Blue topaz, the state gemstone of Texas, can be found in the central part of the state around Llano, Candler said. The mineral comes in many colors, and the clear ones can be irradiated, which turns it a blue color and makes the gem more likely to be hoarded by a collector.

“While most of the world’s blue topaz has been enhanced by irradiation, Texas’ is naturally occurring and is sometimes faceted or cut to show a star in the middle of the stone,” he said.

While the terrain in North Texas holds fossilized treasures, because limestone is the predominant rock, collectors can’t expect to find many coveted specimens lying around locally, Candler said. They may have to wander over to East Texas where petrified wood can be found, or to the Big Bend area which has some of the finest agates in the world.

Gem and mineral enthusiasts also score finds during field trips conducted on private ranches. Different parts of the country produce different types of specimens, Candler said, pointing to a display of tree-like, dendritic gold in one of the museum’s regular exhibits and noting that many examples come out of California. He also said some of the finest specimens were hauled out of mines inside a miner’s lunchbox.

Candler said while rock picks are essential, a rock hunter’s most important tool is a dollar squirt bottle with water in it to help get the dirt off so a person can tell whether or not they want to carry a rock back to their car. All rock hounds collect “leaverite,” Candler said, which he described as “a rock you want to leave right there.”

“You don’t want to carry 500 pounds of rocks back to your car,” he said.

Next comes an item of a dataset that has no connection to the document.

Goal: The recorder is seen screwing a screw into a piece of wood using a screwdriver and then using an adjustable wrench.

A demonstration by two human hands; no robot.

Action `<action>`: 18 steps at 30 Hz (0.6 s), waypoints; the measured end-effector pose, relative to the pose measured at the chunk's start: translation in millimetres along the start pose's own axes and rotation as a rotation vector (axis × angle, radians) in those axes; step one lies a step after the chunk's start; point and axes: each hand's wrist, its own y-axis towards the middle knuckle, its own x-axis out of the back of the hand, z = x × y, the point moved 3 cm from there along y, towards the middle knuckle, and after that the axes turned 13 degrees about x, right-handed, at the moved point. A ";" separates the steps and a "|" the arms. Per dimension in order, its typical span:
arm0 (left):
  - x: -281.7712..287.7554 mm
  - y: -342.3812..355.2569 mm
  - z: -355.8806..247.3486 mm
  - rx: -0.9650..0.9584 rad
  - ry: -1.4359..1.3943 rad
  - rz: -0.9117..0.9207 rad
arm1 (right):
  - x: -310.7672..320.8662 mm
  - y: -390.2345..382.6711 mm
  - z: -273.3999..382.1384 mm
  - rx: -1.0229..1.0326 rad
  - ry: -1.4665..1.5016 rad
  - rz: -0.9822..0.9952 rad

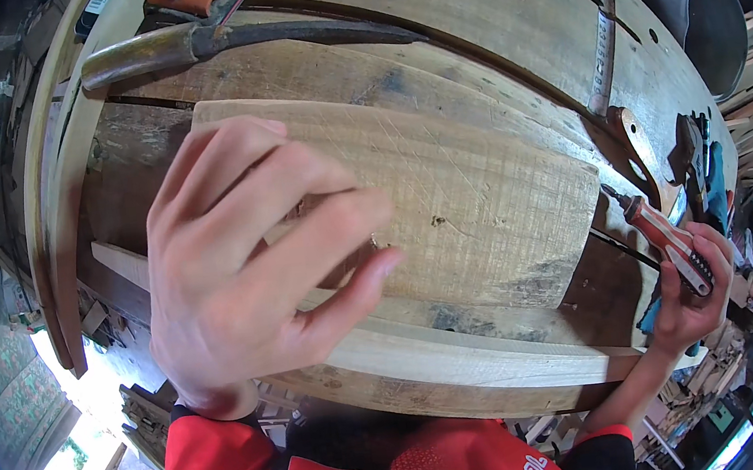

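Observation:
A thick, pale wooden block with saw marks and a small dark knot lies on the bench in front of me. Over its left part is my left hand, fingers curled and the thumb bent toward the index finger. A tiny bright bit shows between those fingertips, too small to name. At the block's right end my right hand grips a screwdriver with a red and pale handle. The screwdriver's tip points up and left, close to the block's right edge. A thin dark rod passes beneath the handle.
A chisel-like tool with a wooden handle lies beyond the block. A handsaw, a metal ruler and a grey metal bucket-like vessel are at far right. Long curved-looking boards stand left; a light wooden strip runs along the near side.

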 end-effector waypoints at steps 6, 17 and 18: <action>-6.5 -7.4 -1.7 -0.149 0.018 0.027 | 0.7 -1.3 1.9 0.012 0.011 0.053; 3.5 -3.7 0.3 0.058 0.017 -0.005 | 2.4 1.0 4.0 -0.039 0.018 0.035; 6.2 -3.6 0.7 0.088 0.060 0.004 | 0.4 1.7 3.4 -0.032 0.029 0.038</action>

A green beryl, or emerald, necklace.

A green beryl, or emerald, necklace.
courtesy Perot Museum

Minerals form inside a hollow spot of a molten rock, Candler explained, and when fluid cools off fast crystals grow. But the slower it cools, the bigger the crystals. Slow cooling air pockets within the earth give minerals a chance to find each other, he said, so you might have a pocket of fluorite, quartz, aquamarine and topaz all together.